Ron Currie Jr.
Currie is an American author whose novel God Is Dead won the New York Public Library Young Lions Fiction Award in 2008. His 2009 novel Everything Matters! won an Alex Award from the American Library Association. In his newest, Flimsy Little Plastic Miracles, Currie uses a peculiar, yet witty, style in short, rapid chapters on writing, women, self-loathing and grief, all built around the protagonist, who also goes by the name Ron Currie.
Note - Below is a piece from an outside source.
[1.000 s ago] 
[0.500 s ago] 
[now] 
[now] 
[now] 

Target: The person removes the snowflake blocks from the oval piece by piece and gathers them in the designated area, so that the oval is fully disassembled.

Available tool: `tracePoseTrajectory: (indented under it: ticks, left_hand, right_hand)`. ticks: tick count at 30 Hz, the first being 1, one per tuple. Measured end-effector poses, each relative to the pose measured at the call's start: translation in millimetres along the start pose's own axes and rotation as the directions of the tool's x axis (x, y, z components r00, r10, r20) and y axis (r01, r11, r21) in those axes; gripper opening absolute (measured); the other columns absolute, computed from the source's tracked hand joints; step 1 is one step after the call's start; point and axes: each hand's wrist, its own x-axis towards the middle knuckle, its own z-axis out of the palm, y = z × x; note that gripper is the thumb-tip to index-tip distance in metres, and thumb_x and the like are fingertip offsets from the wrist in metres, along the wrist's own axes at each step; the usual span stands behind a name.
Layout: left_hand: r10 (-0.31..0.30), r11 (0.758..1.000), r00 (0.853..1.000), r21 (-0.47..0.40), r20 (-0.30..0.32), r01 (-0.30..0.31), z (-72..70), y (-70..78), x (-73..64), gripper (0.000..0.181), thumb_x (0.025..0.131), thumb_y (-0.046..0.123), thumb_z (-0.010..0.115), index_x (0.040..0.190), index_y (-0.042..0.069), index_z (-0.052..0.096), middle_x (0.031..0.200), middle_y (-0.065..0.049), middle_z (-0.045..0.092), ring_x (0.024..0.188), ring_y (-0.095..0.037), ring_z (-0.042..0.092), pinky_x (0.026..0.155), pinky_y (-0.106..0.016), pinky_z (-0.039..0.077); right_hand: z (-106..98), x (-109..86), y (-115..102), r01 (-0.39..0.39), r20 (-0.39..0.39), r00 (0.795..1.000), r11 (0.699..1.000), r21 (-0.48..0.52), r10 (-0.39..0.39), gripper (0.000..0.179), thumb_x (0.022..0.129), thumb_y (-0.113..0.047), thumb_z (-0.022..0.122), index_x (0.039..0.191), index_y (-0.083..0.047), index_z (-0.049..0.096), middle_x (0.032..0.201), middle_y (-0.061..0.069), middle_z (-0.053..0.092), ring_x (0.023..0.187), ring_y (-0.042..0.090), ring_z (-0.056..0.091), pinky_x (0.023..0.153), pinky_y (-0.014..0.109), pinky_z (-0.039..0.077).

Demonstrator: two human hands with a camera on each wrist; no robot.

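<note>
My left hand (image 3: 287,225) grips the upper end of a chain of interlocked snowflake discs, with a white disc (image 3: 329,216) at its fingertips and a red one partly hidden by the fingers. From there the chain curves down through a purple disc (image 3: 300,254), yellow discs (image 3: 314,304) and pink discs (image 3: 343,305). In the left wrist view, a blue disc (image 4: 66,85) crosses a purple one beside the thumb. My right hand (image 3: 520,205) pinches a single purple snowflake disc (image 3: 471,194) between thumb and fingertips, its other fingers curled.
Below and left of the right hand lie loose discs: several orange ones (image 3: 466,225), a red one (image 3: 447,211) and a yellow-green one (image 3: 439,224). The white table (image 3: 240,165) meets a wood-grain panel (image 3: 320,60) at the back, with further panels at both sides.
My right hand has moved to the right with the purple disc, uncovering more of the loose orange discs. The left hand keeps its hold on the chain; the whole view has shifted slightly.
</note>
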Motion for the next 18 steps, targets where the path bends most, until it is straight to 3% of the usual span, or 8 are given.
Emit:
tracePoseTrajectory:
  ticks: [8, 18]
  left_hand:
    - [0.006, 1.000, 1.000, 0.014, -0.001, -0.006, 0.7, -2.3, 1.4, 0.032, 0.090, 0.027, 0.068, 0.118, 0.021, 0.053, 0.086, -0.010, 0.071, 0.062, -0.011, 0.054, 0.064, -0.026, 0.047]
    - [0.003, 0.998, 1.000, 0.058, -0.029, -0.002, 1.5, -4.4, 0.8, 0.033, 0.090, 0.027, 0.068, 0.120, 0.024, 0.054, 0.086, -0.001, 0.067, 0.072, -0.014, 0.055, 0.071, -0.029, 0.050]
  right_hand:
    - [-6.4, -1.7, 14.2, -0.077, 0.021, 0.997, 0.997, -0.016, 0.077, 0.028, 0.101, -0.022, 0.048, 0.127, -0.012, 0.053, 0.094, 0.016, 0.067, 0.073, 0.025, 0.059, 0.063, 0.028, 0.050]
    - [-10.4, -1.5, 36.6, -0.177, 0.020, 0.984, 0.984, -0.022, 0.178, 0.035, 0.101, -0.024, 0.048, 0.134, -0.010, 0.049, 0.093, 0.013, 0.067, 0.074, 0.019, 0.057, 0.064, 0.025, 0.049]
What's on your nightstand?
As usual, I have more than one going. I'm reading Arguably: Essays by Christopher Hitchens. His prose is understated and droll in that British way. He found so many things to criticize. Then, I'm also reading Francona: The Red Sox Years by Terry Francona and Dan Shaughnessy. Shaughnessy has been on the Boston Globe since Jesus was riding dinosaurs. It was interesting that they did this together.
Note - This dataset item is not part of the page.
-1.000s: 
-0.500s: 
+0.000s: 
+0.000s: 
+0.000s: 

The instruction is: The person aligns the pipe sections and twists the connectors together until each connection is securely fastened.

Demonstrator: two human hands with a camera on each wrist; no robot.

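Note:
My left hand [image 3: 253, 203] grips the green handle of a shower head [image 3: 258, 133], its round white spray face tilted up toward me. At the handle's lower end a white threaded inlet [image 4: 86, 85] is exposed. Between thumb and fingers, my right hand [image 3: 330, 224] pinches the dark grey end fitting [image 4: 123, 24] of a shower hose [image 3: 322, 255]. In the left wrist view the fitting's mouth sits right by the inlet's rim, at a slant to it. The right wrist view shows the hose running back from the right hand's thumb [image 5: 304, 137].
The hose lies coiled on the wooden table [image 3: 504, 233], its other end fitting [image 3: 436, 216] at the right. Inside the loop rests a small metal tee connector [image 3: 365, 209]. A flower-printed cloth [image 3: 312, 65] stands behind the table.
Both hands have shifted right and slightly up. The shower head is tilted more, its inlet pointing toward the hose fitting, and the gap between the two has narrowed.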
In your new book, your style is unusual, and some passages resemble blogging. Was that your intent?
Not in the least. With my writing style, there are very few outside considerations. I put blinders on and follow my nose.
Would you like to confess who the real-life Emma is in this column?
No. If you're writing fiction, even if you have solid analogues in real life, there's a point at which quite naturally during the process of writing those characters take less resemblance to those who inspire them.